Task statement »
Among the lines of the data, copy those that hold "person".

--- Records supplied Enclosed Below ---

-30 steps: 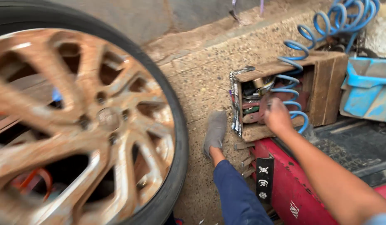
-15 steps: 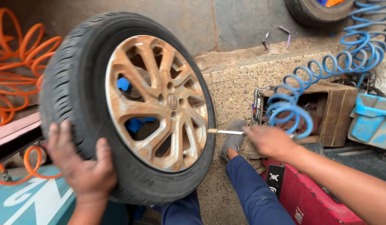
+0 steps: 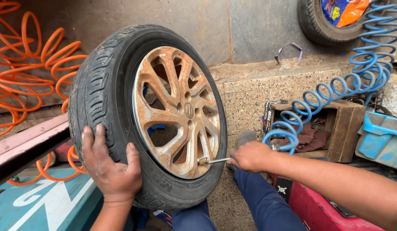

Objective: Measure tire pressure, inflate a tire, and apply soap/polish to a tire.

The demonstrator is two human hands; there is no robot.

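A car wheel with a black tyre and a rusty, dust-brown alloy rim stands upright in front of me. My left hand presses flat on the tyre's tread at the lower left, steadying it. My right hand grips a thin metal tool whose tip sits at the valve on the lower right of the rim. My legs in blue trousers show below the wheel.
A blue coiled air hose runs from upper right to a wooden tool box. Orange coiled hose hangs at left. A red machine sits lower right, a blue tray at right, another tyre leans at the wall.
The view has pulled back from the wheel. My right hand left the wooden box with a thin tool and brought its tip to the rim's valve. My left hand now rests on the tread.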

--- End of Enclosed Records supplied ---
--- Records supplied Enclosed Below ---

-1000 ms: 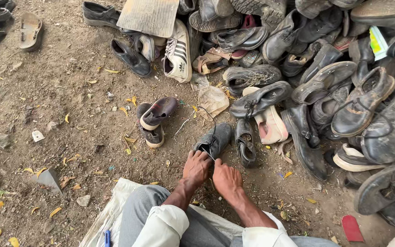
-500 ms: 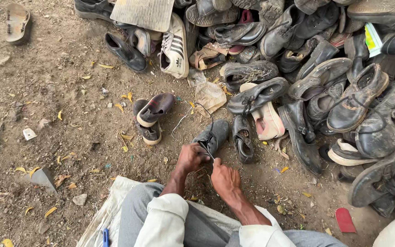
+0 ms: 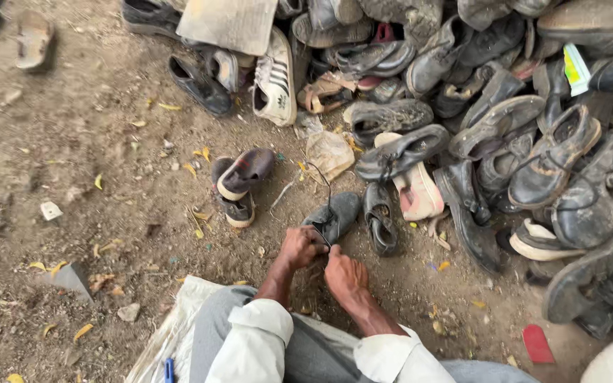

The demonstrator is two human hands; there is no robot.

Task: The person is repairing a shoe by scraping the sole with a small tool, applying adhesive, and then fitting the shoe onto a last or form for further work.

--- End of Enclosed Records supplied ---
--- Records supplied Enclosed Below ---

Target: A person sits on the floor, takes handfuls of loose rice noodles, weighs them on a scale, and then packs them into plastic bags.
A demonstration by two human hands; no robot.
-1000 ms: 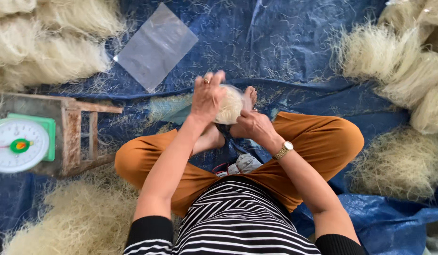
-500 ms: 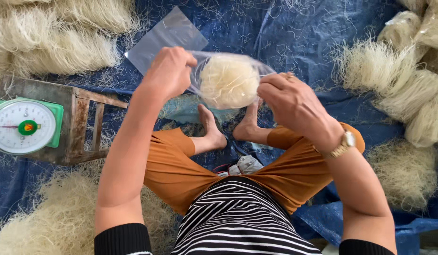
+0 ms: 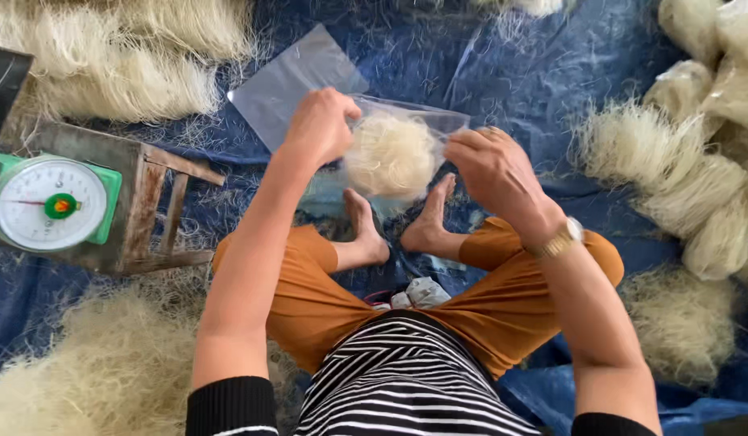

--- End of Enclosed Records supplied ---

Response area »
Task: The person is repairing a shoe by scraping the sole with a small tool, applying adhesive, and then fitting the shoe onto a last or form for further work.
Target: A person sits on the floor, takes handfuls of loose rice noodles, weighs them on a scale, and then packs them into plastic bags.

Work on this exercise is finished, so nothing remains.